Shrek.kde.org is a powerful server that hosts git.kde.org and svn.kde.org. Both are virtual machines. Shrek’s operating system was dated and had run out of security updates, it needed to be updated. We planned that for the end of the week and this morning got the confirmation that the work could be done today.
We took down the virtual machines. Upgraded Shrek without problems. Then the 2 virtual machines were started again to resume normal operations. A few seconds later it became clear that the virtual machines had file system corruptions. We took down the machine’s and run fsck’s on the images. It reported double used blocks for ~300 files. The result is that some git repo’s are damaged beyond repair on the master server. SVN has been fixed and is running fine.

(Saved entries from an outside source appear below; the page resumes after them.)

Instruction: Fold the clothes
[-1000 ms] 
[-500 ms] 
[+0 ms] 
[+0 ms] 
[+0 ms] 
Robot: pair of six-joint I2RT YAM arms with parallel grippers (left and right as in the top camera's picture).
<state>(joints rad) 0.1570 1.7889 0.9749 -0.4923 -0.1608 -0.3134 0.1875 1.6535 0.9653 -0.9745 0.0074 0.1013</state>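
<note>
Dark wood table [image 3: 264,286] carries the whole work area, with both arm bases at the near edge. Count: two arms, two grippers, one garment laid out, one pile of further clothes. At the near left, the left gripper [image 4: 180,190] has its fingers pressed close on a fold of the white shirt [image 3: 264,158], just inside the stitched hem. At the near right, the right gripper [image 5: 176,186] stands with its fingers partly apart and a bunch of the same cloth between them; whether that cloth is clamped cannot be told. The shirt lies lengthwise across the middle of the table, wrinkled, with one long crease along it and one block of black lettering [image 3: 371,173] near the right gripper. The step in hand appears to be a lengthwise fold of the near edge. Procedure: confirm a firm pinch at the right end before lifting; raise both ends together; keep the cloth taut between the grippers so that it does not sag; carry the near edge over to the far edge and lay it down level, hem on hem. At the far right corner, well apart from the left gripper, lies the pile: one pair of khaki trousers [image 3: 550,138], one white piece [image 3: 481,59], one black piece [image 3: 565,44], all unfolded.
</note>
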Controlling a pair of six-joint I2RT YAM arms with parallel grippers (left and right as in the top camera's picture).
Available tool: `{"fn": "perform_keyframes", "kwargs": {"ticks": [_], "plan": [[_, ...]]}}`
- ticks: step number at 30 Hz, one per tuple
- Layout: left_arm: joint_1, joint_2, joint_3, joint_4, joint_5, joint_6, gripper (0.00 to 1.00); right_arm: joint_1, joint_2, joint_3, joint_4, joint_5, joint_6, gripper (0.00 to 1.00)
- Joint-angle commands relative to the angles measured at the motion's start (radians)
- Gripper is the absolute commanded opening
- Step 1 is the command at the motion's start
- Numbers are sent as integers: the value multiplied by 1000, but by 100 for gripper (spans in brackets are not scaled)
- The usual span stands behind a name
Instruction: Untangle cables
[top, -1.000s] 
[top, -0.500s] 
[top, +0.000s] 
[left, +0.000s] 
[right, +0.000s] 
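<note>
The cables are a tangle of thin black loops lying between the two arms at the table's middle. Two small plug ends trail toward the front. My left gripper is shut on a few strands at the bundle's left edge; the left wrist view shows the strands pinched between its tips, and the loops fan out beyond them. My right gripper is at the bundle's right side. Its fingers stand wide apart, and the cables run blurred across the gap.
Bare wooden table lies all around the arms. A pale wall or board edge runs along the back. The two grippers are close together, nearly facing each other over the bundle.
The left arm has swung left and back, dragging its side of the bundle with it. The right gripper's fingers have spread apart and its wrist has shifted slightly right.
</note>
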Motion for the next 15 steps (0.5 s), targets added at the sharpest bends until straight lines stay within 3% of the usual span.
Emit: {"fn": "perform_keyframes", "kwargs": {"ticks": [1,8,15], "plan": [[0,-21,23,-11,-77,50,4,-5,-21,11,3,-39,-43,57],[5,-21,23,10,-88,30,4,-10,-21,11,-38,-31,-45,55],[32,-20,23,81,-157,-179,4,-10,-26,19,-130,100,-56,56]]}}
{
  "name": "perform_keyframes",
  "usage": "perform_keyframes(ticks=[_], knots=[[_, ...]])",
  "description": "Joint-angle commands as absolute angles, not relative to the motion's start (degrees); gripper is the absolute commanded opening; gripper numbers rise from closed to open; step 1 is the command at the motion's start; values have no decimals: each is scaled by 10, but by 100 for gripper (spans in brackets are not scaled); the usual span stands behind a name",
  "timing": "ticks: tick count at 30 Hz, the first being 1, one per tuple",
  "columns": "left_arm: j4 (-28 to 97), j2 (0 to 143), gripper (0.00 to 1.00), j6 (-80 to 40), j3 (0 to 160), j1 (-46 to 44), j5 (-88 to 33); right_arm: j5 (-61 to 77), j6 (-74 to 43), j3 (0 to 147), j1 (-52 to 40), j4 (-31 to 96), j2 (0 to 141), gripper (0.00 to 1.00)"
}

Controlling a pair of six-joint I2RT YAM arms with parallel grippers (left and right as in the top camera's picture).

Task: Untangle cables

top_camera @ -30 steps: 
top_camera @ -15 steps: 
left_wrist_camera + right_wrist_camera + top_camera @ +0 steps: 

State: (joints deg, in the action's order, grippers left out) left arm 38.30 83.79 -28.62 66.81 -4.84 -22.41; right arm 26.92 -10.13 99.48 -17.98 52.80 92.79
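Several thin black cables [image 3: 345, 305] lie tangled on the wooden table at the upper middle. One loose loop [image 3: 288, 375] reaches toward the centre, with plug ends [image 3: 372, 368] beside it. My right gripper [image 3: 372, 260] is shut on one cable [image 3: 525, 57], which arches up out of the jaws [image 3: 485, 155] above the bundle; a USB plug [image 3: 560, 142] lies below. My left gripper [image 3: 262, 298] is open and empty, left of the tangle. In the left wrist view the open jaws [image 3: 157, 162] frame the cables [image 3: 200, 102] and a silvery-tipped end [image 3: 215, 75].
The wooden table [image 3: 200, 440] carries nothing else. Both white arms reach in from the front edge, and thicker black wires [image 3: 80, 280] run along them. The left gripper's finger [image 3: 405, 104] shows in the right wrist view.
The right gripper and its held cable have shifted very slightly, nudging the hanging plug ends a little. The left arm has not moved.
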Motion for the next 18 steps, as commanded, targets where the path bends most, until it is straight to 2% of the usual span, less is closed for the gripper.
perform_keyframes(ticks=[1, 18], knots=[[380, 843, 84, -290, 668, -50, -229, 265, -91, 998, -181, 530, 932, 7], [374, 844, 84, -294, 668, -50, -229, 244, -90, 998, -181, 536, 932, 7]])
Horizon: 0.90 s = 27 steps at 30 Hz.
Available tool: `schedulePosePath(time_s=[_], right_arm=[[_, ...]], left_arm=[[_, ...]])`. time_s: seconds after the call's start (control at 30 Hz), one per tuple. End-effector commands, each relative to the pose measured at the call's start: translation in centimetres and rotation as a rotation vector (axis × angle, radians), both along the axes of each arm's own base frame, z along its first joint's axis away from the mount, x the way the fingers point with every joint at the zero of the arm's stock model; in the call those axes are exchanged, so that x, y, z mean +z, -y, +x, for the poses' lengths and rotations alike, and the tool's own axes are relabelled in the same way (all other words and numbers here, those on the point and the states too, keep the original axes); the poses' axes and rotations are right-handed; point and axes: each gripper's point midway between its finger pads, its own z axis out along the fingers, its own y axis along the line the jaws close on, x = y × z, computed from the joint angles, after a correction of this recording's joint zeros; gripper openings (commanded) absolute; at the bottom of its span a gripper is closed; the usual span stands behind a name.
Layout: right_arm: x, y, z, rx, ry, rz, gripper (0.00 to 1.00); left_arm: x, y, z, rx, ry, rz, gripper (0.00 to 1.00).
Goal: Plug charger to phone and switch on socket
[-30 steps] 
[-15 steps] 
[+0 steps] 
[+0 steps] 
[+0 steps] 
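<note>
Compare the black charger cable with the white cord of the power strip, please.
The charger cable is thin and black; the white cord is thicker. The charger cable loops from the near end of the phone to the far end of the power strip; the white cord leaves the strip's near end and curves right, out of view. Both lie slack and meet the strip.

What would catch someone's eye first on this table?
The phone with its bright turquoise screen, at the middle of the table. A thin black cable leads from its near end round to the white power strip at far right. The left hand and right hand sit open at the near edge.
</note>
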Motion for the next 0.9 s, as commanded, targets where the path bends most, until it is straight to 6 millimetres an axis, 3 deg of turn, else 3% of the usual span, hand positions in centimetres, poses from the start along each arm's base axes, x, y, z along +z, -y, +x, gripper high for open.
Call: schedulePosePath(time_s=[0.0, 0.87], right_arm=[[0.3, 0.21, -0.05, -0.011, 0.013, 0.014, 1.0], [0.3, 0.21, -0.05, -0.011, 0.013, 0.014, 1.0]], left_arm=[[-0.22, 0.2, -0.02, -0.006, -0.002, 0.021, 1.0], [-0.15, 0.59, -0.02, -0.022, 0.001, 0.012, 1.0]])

You would probably think that it’s not that bad, we have like four anongit mirrors around the world from which we can restore from. But there is a problem. A consequence of powering up the git server for a few minutes have been that the anongit mirrors have synced the corrupted repo’s, hence corrupted repo’s on the mirrors.
Luckily it seems we can restore bits and pieces from each mirrors and other tricks our git experts are implementing. All the sysadmins that have knowledge about this are on it and working hard to complete this difficult task. This includes Dirk Muller, Nicolas Alvarez, Jeff Mitchell and Ben Cooksley.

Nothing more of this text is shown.